"Phrases in English" - Getting Started

Getting Started with
"Phrases in English"

Before you start...

Please take a moment to read the FAQ to understand what this site means by n-grams and phrase-frames, and how the BNC defines words and tags them grammatically with POS codes. Then familiarize yourself with the normalization conventions which are specific to this database. Finally, please remember that this site contains only a subset of the words and phrases in the BNC, those occurring three times or more.

The drop-down menu under "Grams" affords access to all the query interfaces. The

The following discussion shows screen shots from the "Explore N-Grams" page. Important differences for "Explore Phrase-Frames" are outlined at the end.

Clicking on one of the "Explore..." links launches a frameset with a query pane on the left and blank pane for query results on the right. If either side is too narrow, a scrollbar appears at the bottom of the window. The relative sizes can be changed by clicking on the divider, holding down the mouse button, and dragging the divider to resize the panes.

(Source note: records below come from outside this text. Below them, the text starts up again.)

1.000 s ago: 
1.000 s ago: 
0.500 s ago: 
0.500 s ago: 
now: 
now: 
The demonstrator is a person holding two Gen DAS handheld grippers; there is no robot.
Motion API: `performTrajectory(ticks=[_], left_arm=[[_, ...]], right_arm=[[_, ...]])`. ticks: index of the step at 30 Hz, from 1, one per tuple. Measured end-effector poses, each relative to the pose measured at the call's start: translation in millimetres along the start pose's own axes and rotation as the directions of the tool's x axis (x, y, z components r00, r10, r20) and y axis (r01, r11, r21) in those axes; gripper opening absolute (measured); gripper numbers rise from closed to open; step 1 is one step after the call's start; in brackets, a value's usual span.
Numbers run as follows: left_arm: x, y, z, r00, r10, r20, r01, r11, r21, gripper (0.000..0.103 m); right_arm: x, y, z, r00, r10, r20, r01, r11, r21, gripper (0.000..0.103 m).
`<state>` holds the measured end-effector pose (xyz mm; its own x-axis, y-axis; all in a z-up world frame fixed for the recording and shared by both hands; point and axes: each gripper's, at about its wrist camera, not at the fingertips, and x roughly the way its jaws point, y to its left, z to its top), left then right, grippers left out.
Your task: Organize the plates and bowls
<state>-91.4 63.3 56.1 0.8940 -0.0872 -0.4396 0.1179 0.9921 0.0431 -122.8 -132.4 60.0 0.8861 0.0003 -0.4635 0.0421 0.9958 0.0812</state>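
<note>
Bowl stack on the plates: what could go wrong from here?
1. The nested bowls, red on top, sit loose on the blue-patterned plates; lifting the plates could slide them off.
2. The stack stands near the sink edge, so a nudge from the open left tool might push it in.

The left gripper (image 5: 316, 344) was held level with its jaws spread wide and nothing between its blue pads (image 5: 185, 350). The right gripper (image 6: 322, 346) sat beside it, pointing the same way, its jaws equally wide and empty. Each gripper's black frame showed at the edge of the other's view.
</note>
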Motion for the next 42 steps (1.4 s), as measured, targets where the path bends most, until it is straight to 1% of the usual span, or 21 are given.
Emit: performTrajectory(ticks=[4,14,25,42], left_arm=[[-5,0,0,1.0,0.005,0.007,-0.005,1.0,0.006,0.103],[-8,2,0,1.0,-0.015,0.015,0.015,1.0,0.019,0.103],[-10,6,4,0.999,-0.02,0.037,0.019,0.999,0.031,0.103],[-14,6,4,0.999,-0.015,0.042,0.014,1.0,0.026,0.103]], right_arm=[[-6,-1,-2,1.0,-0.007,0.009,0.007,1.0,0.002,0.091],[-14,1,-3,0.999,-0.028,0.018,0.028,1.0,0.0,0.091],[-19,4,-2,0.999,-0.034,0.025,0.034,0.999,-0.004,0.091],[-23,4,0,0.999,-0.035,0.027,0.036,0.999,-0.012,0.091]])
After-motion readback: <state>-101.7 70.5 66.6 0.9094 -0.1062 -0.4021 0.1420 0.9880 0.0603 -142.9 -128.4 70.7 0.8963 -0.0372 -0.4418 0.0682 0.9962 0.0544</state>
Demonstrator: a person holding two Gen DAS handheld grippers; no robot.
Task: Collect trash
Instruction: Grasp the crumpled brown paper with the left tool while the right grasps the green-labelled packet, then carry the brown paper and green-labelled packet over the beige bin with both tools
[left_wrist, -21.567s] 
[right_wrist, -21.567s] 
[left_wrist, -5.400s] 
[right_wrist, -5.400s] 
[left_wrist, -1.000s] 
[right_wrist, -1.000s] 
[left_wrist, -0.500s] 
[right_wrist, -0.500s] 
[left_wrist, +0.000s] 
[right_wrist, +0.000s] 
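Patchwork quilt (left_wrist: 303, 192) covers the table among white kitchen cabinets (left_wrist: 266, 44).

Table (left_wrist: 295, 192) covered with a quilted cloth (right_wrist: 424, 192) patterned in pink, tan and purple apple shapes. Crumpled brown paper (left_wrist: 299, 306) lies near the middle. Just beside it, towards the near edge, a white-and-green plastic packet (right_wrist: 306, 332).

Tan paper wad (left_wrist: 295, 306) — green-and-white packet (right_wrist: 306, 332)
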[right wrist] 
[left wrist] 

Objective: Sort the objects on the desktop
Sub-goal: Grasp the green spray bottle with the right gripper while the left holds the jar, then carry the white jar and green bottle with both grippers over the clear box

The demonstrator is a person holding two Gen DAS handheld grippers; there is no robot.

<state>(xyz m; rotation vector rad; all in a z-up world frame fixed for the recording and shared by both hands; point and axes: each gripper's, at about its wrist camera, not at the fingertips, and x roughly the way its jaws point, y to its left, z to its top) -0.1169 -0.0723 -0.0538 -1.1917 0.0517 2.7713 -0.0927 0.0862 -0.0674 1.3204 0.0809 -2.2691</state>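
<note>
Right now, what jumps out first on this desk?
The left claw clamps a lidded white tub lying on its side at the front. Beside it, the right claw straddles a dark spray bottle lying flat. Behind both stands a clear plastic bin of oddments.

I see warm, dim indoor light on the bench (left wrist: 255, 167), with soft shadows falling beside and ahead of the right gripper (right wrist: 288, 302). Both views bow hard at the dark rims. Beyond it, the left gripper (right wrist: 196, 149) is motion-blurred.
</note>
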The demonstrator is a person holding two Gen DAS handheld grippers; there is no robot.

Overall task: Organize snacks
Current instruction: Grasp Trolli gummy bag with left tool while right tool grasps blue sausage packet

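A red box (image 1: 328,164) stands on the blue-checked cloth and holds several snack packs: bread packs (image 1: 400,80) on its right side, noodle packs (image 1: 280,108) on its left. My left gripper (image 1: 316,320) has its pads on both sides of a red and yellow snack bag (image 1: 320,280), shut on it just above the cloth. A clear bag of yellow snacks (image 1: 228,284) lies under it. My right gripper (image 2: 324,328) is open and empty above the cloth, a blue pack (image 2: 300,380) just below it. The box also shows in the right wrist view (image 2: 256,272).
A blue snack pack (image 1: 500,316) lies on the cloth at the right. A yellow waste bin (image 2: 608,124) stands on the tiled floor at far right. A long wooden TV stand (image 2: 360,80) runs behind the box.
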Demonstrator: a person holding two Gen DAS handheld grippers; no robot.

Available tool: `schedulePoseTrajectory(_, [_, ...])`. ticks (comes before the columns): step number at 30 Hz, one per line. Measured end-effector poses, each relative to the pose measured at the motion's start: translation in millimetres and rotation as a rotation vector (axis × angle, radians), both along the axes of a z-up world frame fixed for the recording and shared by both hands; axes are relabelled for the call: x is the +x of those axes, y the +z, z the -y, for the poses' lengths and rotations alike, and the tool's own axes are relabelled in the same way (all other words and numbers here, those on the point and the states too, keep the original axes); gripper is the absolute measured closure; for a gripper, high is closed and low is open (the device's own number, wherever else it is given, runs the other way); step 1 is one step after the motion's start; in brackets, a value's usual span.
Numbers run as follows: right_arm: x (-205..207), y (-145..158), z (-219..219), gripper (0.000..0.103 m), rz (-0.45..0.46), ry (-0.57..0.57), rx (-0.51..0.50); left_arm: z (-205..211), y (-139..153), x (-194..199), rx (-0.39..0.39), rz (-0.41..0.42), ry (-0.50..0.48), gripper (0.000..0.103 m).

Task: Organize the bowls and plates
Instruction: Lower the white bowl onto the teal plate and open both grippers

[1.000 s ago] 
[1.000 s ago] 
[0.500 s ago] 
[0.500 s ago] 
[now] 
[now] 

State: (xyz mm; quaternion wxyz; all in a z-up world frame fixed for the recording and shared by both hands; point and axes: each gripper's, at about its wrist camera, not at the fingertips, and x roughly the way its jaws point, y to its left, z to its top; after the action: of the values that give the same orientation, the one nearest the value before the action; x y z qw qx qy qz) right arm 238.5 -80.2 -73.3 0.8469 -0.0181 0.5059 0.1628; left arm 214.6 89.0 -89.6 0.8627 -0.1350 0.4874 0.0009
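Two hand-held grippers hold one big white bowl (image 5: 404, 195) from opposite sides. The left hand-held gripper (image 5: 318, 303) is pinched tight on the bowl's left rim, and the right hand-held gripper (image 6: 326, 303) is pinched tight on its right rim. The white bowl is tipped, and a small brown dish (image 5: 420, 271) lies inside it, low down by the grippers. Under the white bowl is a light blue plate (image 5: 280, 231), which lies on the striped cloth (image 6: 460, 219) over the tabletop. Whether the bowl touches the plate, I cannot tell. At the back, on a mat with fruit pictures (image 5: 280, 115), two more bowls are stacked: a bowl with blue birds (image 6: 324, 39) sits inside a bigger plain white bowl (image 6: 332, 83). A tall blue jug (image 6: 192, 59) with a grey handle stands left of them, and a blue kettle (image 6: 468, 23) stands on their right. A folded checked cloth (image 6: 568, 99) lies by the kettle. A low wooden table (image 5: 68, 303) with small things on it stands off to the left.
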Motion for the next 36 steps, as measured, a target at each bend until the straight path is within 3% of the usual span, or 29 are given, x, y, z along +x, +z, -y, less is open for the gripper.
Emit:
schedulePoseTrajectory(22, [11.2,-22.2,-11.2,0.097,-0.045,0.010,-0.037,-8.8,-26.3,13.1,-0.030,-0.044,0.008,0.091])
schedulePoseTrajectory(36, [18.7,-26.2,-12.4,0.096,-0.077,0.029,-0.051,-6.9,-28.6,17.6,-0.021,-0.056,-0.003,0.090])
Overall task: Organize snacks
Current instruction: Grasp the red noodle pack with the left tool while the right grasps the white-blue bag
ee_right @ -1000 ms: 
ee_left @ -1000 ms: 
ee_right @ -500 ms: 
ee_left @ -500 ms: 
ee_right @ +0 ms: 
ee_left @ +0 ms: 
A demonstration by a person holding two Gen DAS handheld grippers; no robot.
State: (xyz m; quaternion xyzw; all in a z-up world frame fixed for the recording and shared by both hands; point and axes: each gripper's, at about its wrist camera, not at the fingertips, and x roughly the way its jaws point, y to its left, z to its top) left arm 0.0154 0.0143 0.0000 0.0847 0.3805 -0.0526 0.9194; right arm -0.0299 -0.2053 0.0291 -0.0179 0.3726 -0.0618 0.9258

While numerous [Query] buttons are strewn around the page for convenience, they are actually unnecessary: just hit the "Enter" key to submit a query.

Selecting the value of n

Select the number of words in n-grams or phrase-frames by clicking on the radio button to the left of the number. Try each number to develop a feeling for the kinds of datasets which match each value of n. A value of 1 returns a list of individual words. The highest-frequency two-word phrases tend to be fragmentary building blocks of language, including "de-fused" contractions like do n't, I 'm; other useful groups of 2-grams are compound nouns written as two words as well as adjective-noun and adverb-adjective collocations. Recurring 3-grams and 4-grams are often (almost) complete familiar phrases. The larger n is, the larger the number of distinct n-grams in the corpus grows, while the percentage of n-grams meeting the cutoff criteria (here: minimum of 2 occurrences in the corpus) declines. For n values of 5 and greater, formulaic expressions restricted to highly specific circumstances become increasingly prominent in the data, and the total frequency of any given 5- or 6-gram is relatively small. For example, there are almost 1.6 M 3-grams occurring 5 or more times, and over 1.3 M 2-grams; in contrast, less than half the former number of 4-grams cross the threshold, and the number of 6-grams that qualify is less than 4% of the figure for 3-grams. Values of n greater than 6 almost exclusively reflect formulaic language and quotations.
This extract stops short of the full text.